Activity: Line by line, transcribe the listing below exactly.

Material shown:

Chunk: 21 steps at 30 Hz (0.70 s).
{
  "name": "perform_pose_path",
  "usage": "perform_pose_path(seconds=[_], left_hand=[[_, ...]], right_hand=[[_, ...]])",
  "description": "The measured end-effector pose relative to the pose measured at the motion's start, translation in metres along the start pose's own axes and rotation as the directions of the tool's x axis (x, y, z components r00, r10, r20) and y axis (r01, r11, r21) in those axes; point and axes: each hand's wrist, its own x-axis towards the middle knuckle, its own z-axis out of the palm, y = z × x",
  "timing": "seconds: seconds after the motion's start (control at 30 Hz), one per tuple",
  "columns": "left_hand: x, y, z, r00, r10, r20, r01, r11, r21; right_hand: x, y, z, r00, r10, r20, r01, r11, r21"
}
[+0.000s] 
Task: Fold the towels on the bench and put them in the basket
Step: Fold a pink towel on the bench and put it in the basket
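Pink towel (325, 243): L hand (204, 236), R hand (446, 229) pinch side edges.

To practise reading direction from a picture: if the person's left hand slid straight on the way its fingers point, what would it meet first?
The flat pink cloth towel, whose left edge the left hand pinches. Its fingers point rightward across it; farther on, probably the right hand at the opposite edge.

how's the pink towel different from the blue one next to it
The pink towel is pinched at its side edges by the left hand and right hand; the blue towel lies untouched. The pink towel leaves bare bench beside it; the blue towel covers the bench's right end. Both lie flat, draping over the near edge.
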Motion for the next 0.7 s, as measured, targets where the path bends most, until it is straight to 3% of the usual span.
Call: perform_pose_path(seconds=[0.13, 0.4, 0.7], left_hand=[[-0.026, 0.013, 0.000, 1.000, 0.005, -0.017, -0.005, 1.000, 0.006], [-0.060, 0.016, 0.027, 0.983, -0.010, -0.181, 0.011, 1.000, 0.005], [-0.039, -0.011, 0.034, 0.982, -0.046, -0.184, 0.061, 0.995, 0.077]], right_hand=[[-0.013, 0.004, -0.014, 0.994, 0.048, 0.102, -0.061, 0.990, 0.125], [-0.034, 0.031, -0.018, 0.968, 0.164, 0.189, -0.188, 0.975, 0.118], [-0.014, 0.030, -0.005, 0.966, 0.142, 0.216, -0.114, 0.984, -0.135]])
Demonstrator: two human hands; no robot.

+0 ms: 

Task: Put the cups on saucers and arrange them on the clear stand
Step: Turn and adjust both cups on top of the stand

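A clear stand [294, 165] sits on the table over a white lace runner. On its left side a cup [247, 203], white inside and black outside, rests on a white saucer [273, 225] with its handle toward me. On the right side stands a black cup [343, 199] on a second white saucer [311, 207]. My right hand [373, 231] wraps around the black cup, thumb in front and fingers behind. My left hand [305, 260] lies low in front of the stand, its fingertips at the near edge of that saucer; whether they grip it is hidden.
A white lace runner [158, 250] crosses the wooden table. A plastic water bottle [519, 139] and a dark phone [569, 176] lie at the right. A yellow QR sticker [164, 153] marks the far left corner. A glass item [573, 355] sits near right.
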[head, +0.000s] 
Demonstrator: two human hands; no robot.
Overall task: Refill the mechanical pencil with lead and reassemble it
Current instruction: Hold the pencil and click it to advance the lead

Task solution:
Chunk: 21 steps at 30 Hz (0.70 s).
{
  "name": "perform_pose_path",
  "usage": "perform_pose_path(seconds=[_], left_hand=[[_, ...]], right_hand=[[_, ...]])",
  "description": "The measured end-effector pose relative to the pose measured at the motion's start, translation in metres along the start pose's own axes and rotation as the directions of the tool's x axis (x, y, z components r00, r10, r20) and y axis (r01, r11, r21) in those axes; point and axes: each hand's wrist, its own x-axis towards the middle knuckle, its own z-axis out of the palm, y = z × x",
  "timing": "seconds: seconds after the motion's start (control at 30 Hz), one per tuple",
  "columns": "left_hand: x, y, z, r00, r10, r20, r01, r11, r21; right_hand: x, y, z, r00, r10, r20, r01, r11, r21"
}
[+0.000s] 
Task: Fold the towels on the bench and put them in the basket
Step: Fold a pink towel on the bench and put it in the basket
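Pink towel (325, 243): L hand (204, 236), R hand (446, 229) pinch side edges.

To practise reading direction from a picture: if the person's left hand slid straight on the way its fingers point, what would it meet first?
The flat pink cloth towel, whose left edge the left hand pinches. Its fingers point rightward across it; farther on, probably the right hand at the opposite edge.

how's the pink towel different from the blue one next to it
The pink towel is pinched at its side edges by the left hand and right hand; the blue towel lies untouched. The pink towel leaves bare bench beside it; the blue towel covers the bench's right end. Both lie flat, draping over the near edge.
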Motion for the next 0.7 s, as measured, targets where the path bends most, until it is straight to 3% of the usual span.
Call: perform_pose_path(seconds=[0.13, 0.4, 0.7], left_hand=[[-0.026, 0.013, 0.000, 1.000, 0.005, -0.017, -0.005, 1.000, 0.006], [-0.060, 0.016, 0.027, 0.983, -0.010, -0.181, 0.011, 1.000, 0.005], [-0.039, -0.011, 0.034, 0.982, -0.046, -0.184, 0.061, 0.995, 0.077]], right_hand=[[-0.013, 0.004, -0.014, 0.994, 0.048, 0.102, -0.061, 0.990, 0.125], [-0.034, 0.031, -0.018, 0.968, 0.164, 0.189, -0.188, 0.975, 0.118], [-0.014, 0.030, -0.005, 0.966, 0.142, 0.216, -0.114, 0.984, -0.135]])
Demonstrator: two human hands; no robot.

+0 ms: 

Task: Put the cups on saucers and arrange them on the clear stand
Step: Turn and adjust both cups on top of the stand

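A clear stand [294, 165] sits on the table over a white lace runner. On its left side a cup [247, 203], white inside and black outside, rests on a white saucer [273, 225] with its handle toward me. On the right side stands a black cup [343, 199] on a second white saucer [311, 207]. My right hand [373, 231] wraps around the black cup, thumb in front and fingers behind. My left hand [305, 260] lies low in front of the stand, its fingertips at the near edge of that saucer; whether they grip it is hidden.
A white lace runner [158, 250] crosses the wooden table. A plastic water bottle [519, 139] and a dark phone [569, 176] lie at the right. A yellow QR sticker [164, 153] marks the far left corner. A glass item [573, 355] sits near right.
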[head, +0.000s] 
Demonstrator: two human hands; no robot.
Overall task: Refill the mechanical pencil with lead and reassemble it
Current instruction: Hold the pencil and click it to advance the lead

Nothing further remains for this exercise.